Rédigé par notre équipe le 29 juin 2010.

L’agresseur du Cavaliere ne sera pas jugé. L’homme qui avait lancé en décembre dernier une statuette au visage du président du Conseil italien Silvio Berlusconi a été acquitté mardi par le tribunal de Milan, qui a estimé qu’il n’était pas en état d’être jugé.

La juge a toutefois placé Massimo Tartaglia sous surveillance pendant une année dans l’hôpital psychiatrique, où il séjourne depuis février dernier.

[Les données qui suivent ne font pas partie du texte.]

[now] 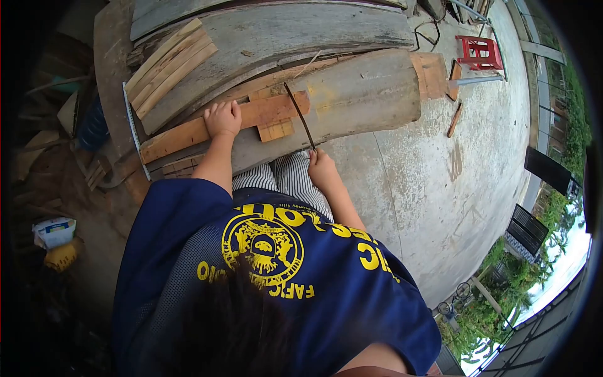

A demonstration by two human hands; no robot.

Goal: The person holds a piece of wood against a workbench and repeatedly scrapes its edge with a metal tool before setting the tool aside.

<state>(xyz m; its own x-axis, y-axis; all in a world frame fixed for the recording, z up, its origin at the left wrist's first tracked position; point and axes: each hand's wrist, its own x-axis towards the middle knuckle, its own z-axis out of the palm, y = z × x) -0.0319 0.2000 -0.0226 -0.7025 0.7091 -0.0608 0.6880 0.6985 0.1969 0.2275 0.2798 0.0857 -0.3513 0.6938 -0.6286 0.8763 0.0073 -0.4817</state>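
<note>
My left hand [223, 118] presses down on a reddish-brown wooden plank [182, 137], its fingers curled over the far edge. Beneath the plank's right part sits a lighter wood block [276, 131], lying crosswise. My right hand [322, 168] is closed around the near end of a saw [298, 113]. Its thin dark blade, seen nearly edge-on, crosses the plank close to the right end. The handle is mostly hidden in my fist. Plank and block rest on a wide, worn grey board [370, 91] in front of my striped trousers.
Several pale curved wood strips [173, 66] lie stacked at the upper left, beside a white measuring strip [134, 129]. More long grey boards [301, 28] extend behind. On the concrete floor [433, 188] are a red stool [480, 53] and a small wood offcut [454, 119].
</note>
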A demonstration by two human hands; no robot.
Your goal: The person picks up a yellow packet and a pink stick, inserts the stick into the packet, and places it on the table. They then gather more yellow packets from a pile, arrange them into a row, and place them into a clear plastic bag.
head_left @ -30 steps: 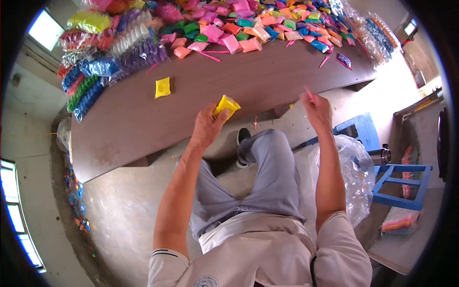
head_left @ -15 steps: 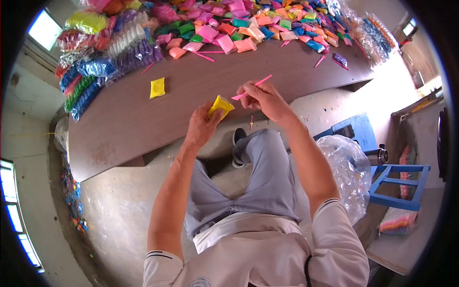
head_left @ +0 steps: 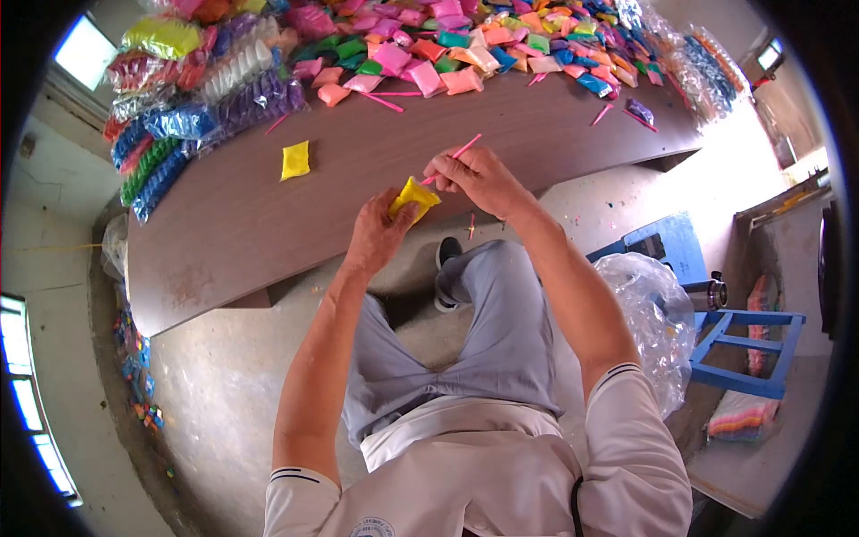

L’homme ne peut quitter l’hôpital qu’avec l’autorisation des médecins, et il lui est formellement interdit d’assister à une manifestation pendant un an.

Dents cassées, lèvre fendue, nez fracturé 

Ce jugement considère techniquement le prévenu non coupable de l’agression car l’évaluation psychiatrique a établi qu’il n’était pas capable, au moment de l’agression, de se rendre compte ou de commettre intentionnellement un crime. Le procureur adjoint avait donc requis l’acquittement.

Les avocats de Tartaglia ont affiché leur satisfaction, soulignant que «l’exigence principale était qu’il soit soigné». Le 13 décembre 2009, pendant un meeting électoral de Berlusconi devant la cathédrale de Milan, Massimo Tartaglia s’était approché du chef de gouvernement et lui avait jeté au visage une réplique en résine de l’édifice, vendue comme souvenir aux touristes. Silvio Berlusconi, 73 ans, avait eu deux dents cassées, la lèvre fendue et une fracture au nez. L’image du Cavaliere au visage ensanglanté avait fait le tour du monde.